Your answer must be the full listing below, repeated exactly.

** Data provided follows **

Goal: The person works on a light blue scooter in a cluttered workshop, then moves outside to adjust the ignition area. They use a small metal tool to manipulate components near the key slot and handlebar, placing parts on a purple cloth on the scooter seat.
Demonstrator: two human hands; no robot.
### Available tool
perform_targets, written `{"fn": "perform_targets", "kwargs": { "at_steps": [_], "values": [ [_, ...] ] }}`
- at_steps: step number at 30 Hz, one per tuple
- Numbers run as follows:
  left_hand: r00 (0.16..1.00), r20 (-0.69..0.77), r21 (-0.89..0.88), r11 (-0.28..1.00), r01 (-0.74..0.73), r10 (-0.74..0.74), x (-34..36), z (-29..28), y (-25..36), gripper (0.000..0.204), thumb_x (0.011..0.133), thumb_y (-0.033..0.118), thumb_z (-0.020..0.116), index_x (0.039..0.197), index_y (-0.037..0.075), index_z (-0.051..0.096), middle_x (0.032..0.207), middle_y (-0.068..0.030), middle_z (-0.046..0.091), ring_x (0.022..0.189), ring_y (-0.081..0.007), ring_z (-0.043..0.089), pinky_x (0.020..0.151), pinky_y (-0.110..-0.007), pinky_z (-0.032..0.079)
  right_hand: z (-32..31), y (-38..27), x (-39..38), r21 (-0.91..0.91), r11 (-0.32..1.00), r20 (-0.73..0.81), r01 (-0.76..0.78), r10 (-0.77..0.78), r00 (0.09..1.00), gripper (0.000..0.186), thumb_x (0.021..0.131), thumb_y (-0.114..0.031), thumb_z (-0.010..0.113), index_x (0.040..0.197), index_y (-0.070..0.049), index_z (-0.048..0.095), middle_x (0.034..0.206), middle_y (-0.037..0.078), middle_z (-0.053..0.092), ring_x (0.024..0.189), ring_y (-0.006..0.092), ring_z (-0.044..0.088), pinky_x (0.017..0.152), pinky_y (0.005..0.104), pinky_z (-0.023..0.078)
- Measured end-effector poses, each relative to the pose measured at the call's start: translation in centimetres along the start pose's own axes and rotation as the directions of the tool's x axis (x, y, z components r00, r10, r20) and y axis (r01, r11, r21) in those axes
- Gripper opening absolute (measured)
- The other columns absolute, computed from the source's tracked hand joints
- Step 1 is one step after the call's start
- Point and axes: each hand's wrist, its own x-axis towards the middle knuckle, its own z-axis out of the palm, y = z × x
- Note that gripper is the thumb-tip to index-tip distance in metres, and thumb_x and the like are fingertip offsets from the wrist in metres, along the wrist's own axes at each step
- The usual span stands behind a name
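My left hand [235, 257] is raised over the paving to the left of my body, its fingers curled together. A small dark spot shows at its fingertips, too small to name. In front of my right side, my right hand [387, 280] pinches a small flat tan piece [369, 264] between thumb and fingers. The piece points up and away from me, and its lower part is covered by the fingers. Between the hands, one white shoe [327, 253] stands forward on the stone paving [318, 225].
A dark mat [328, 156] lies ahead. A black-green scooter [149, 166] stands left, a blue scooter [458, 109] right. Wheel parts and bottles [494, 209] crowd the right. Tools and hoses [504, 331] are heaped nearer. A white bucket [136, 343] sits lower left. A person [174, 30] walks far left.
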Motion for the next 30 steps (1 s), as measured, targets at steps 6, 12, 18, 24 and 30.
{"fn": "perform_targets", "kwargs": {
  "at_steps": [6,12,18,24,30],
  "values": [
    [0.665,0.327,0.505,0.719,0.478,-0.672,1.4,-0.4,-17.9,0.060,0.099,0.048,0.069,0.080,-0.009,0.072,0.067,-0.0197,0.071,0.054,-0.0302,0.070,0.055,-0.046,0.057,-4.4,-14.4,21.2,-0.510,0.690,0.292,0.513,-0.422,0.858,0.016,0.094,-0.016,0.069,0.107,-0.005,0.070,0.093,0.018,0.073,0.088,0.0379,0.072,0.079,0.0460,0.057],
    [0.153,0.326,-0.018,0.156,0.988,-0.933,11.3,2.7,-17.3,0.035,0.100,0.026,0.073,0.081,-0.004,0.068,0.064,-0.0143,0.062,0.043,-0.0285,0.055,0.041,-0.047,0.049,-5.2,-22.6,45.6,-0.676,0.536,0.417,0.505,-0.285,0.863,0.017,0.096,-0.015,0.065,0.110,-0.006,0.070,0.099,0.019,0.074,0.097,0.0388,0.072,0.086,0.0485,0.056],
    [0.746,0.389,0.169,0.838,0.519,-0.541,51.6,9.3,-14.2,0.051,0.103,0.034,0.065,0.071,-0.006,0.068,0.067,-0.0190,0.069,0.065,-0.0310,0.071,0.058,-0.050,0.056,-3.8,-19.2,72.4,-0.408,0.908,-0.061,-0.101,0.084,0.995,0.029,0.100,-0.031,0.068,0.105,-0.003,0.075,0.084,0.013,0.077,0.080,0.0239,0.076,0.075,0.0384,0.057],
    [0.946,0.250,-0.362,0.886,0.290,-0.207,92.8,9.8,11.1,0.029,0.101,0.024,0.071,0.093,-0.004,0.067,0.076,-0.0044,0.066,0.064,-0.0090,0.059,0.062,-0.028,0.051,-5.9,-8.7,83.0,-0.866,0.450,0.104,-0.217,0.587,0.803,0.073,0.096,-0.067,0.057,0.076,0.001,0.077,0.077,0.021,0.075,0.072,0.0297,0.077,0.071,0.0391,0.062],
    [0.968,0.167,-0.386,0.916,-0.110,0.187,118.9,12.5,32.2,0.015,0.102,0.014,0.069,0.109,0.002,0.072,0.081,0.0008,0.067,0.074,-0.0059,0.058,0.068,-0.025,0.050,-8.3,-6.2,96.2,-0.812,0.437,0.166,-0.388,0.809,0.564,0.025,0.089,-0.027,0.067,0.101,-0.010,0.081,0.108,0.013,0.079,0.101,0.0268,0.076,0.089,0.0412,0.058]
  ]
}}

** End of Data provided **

**Exercise answer**
Goal: The person works on a light blue scooter in a cluttered workshop, then moves outside to adjust the ignition area. They use a small metal tool to manipulate components near the key slot and handlebar, placing parts on a purple cloth on the scooter seat.
Demonstrator: two human hands; no robot.
### Available tool
perform_targets, written `{"fn": "perform_targets", "kwargs": { "at_steps": [_], "values": [ [_, ...] ] }}`
- at_steps: step number at 30 Hz, one per tuple
- Numbers run as follows:
  left_hand: r00 (0.16..1.00), r20 (-0.69..0.77), r21 (-0.89..0.88), r11 (-0.28..1.00), r01 (-0.74..0.73), r10 (-0.74..0.74), x (-34..36), z (-29..28), y (-25..36), gripper (0.000..0.204), thumb_x (0.011..0.133), thumb_y (-0.033..0.118), thumb_z (-0.020..0.116), index_x (0.039..0.197), index_y (-0.037..0.075), index_z (-0.051..0.096), middle_x (0.032..0.207), middle_y (-0.068..0.030), middle_z (-0.046..0.091), ring_x (0.022..0.189), ring_y (-0.081..0.007), ring_z (-0.043..0.089), pinky_x (0.020..0.151), pinky_y (-0.110..-0.007), pinky_z (-0.032..0.079)
  right_hand: z (-32..31), y (-38..27), x (-39..38), r21 (-0.91..0.91), r11 (-0.32..1.00), r20 (-0.73..0.81), r01 (-0.76..0.78), r10 (-0.77..0.78), r00 (0.09..1.00), gripper (0.000..0.186), thumb_x (0.021..0.131), thumb_y (-0.114..0.031), thumb_z (-0.010..0.113), index_x (0.040..0.197), index_y (-0.070..0.049), index_z (-0.048..0.095), middle_x (0.034..0.206), middle_y (-0.037..0.078), middle_z (-0.053..0.092), ring_x (0.024..0.189), ring_y (-0.006..0.092), ring_z (-0.044..0.088), pinky_x (0.017..0.152), pinky_y (0.005..0.104), pinky_z (-0.023..0.078)
- Measured end-effector poses, each relative to the pose measured at the call's start: translation in centimetres along the start pose's own axes and rotation as the directions of the tool's x axis (x, y, z components r00, r10, r20) and y axis (r01, r11, r21) in those axes
- Gripper opening absolute (measured)
- The other columns absolute, computed from the source's tracked hand joints
- Step 1 is one step after the call's start
- Point and axes: each hand's wrist, its own x-axis towards the middle knuckle, its own z-axis out of the palm, y = z × x
- Note that gripper is the thumb-tip to index-tip distance in metres, and thumb_x and the like are fingertip offsets from the wrist in metres, along the wrist's own axes at each step
- The usual span stands behind a name
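My left hand [235, 257] is raised over the paving to the left of my body, its fingers curled together. A small dark spot shows at its fingertips, too small to name. In front of my right side, my right hand [387, 280] pinches a small flat tan piece [369, 264] between thumb and fingers. The piece points up and away from me, and its lower part is covered by the fingers. Between the hands, one white shoe [327, 253] stands forward on the stone paving [318, 225].
A dark mat [328, 156] lies ahead. A black-green scooter [149, 166] stands left, a blue scooter [458, 109] right. Wheel parts and bottles [494, 209] crowd the right. Tools and hoses [504, 331] are heaped nearer. A white bucket [136, 343] sits lower left. A person [174, 30] walks far left.
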Motion for the next 30 steps (1 s), as measured, targets at steps 6, 12, 18, 24 and 30.
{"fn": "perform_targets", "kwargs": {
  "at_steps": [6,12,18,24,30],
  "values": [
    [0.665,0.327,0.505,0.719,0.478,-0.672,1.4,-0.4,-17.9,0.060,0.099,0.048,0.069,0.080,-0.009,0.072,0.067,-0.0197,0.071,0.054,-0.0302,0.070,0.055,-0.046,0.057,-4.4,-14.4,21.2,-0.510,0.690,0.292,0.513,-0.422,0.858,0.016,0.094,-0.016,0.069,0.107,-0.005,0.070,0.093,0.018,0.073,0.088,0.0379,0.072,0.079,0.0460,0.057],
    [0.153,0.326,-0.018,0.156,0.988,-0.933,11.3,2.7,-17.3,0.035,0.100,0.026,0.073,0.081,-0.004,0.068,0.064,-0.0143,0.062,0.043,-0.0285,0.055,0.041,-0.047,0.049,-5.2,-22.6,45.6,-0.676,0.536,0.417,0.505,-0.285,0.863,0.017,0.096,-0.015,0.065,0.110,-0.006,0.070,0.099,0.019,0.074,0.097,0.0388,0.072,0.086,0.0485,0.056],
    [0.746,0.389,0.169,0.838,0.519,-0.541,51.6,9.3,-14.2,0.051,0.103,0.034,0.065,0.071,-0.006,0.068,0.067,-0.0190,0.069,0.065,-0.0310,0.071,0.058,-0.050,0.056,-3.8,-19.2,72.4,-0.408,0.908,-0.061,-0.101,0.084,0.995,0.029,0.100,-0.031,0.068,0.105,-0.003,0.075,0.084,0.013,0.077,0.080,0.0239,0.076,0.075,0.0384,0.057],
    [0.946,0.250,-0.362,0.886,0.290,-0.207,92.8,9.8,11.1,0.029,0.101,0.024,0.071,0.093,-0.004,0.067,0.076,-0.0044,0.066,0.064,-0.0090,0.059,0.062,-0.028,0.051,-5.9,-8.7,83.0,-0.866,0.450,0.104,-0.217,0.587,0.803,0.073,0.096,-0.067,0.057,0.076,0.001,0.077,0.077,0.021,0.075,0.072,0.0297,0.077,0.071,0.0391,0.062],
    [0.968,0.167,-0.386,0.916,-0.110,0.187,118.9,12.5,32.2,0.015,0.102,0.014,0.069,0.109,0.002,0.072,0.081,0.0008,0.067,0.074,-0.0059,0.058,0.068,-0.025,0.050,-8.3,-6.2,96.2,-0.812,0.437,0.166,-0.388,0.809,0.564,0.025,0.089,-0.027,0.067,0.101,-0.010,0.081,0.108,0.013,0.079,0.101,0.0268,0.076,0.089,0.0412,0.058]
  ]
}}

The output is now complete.